• **Exercise details**
Once the pictures are removed, restate the data below word for word.
Provided data: Begin
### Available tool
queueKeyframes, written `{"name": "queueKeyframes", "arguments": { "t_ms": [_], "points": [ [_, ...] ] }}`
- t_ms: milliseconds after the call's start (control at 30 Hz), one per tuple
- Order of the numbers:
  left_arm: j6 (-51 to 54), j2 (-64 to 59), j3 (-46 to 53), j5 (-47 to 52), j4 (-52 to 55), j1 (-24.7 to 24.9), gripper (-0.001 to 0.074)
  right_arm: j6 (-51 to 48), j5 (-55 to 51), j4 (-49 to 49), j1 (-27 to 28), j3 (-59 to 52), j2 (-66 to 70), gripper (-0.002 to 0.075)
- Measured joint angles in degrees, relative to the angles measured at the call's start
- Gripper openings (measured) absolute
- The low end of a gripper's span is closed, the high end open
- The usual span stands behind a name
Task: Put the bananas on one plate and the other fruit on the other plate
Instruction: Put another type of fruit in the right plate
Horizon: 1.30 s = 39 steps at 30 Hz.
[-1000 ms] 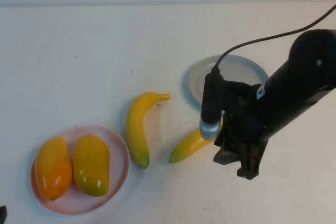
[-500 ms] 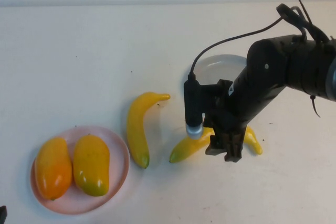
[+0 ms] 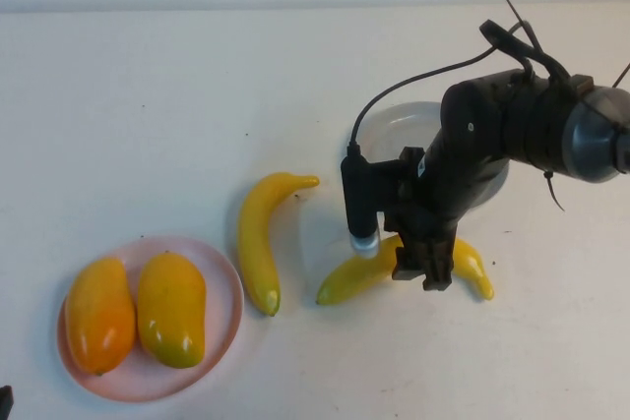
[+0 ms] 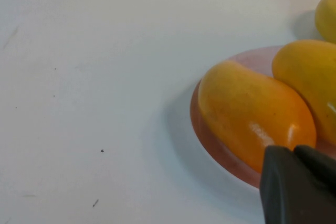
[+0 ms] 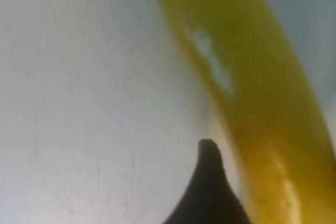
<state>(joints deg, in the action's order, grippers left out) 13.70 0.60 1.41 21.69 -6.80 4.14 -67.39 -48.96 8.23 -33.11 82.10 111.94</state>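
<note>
One banana (image 3: 258,240) lies on the table right of the pink plate (image 3: 226,287). The second banana (image 3: 345,280) lies in front of the grey plate (image 3: 389,130), which the right arm largely hides. My right gripper (image 3: 425,268) is down over the middle of this second banana, open, with the fingers either side of it. In the right wrist view one fingertip (image 5: 208,177) shows close beside the banana (image 5: 252,114). Both mango-like fruits, the orange one (image 3: 98,315) and the yellow one (image 3: 171,308), lie on the pink plate. My left gripper (image 4: 302,182) is shut and empty beside the orange fruit (image 4: 252,111).
The white table (image 3: 148,125) reaches to the back wall. The pink plate's rim (image 4: 210,140) is just ahead of the left gripper. The right arm's cable loops above the grey plate.
The right arm has swung left and lowered. Its gripper has moved from the near right of the second banana to straddle the banana's middle. The fruits and plates have not moved.
</note>
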Motion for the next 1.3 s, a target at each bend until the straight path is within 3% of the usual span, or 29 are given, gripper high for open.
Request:
{"name": "queueKeyframes", "arguments": {
  "t_ms": [267, 467, 533, 667, 867, 967, 1300],
  "points": [
    [0.0, 0.0, 0.0, 0.0, 0.0, 0.0, -0.0004, -1.3, -0.2, -0.3, 0.6, 0.0, 2.6, 0.0448],
    [0.0, 0.0, 0.0, 0.0, 0.0, 0.0, -0.0004, 2.0, -0.2, -0.3, 0.6, 0.0, 1.6, 0.0315],
    [0.0, 0.0, 0.0, 0.0, 0.0, 0.0, -0.0004, 4.2, -0.2, -0.3, 0.6, 0.0, 0.3, 0.0314],
    [0.0, 0.0, 0.0, 0.0, 0.0, 0.0, -0.0004, 12.4, 2.3, 0.4, 0.6, 0.0, -4.0, 0.0314],
    [0.0, 0.0, 0.0, 0.0, 0.0, 0.0, -0.0004, 38.8, 15.6, 1.1, 2.8, 0.1, -7.7, 0.0314],
    [0.0, 0.0, 0.0, 0.0, 0.0, 0.0, -0.0004, 47.3, 20.4, -0.2, 4.6, 0.1, -7.1, 0.0314],
    [0.0, 0.0, 0.0, 0.0, 0.0, 0.0, -0.0004, 52.9, 16.5, -1.7, 11.7, 5.7, 0.6, 0.0314]
  ]
}}
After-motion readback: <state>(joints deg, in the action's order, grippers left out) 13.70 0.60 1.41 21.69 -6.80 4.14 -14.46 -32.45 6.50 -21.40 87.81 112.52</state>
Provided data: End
• **Task answer**
### Available tool
queueKeyframes, written `{"name": "queueKeyframes", "arguments": { "t_ms": [_], "points": [ [_, ...] ] }}`
- t_ms: milliseconds after the call's start (control at 30 Hz), one per tuple
- Order of the numbers:
  left_arm: j6 (-51 to 54), j2 (-64 to 59), j3 (-46 to 53), j5 (-47 to 52), j4 (-52 to 55), j1 (-24.7 to 24.9), gripper (-0.001 to 0.074)
  right_arm: j6 (-51 to 48), j5 (-55 to 51), j4 (-49 to 49), j1 (-27 to 28), j3 (-59 to 52), j2 (-66 to 70), gripper (-0.002 to 0.075)
- Measured joint angles in degrees, relative to the angles measured at the call's start
- Gripper openings (measured) absolute
- The low end of a gripper's span is closed, the high end open
- The usual span stands behind a name
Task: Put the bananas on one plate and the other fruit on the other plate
Instruction: Put another type of fruit in the right plate
Horizon: 1.30 s = 39 steps at 30 Hz.
[-1000 ms] 
[-500 ms] 
[+0 ms] 
[+0 ms] 
[+0 ms] 
<state>(joints deg, in the action's order, grippers left out) 13.70 0.60 1.41 21.69 -6.80 4.14 -67.39 -48.96 8.23 -33.11 82.10 111.94</state>
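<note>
One banana (image 3: 258,240) lies on the table right of the pink plate (image 3: 226,287). The second banana (image 3: 345,280) lies in front of the grey plate (image 3: 389,130), which the right arm largely hides. My right gripper (image 3: 425,268) is down over the middle of this second banana, open, with the fingers either side of it. In the right wrist view one fingertip (image 5: 208,177) shows close beside the banana (image 5: 252,114). Both mango-like fruits, the orange one (image 3: 98,315) and the yellow one (image 3: 171,308), lie on the pink plate. My left gripper (image 4: 302,182) is shut and empty beside the orange fruit (image 4: 252,111).
The white table (image 3: 148,125) reaches to the back wall. The pink plate's rim (image 4: 210,140) is just ahead of the left gripper. The right arm's cable loops above the grey plate.
The right arm has swung left and lowered. Its gripper has moved from the near right of the second banana to straddle the banana's middle. The fruits and plates have not moved.
</note>
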Motion for the next 1.3 s, a target at each bend until the straight path is within 3% of the usual span, or 29 are given, gripper high for open.
Request:
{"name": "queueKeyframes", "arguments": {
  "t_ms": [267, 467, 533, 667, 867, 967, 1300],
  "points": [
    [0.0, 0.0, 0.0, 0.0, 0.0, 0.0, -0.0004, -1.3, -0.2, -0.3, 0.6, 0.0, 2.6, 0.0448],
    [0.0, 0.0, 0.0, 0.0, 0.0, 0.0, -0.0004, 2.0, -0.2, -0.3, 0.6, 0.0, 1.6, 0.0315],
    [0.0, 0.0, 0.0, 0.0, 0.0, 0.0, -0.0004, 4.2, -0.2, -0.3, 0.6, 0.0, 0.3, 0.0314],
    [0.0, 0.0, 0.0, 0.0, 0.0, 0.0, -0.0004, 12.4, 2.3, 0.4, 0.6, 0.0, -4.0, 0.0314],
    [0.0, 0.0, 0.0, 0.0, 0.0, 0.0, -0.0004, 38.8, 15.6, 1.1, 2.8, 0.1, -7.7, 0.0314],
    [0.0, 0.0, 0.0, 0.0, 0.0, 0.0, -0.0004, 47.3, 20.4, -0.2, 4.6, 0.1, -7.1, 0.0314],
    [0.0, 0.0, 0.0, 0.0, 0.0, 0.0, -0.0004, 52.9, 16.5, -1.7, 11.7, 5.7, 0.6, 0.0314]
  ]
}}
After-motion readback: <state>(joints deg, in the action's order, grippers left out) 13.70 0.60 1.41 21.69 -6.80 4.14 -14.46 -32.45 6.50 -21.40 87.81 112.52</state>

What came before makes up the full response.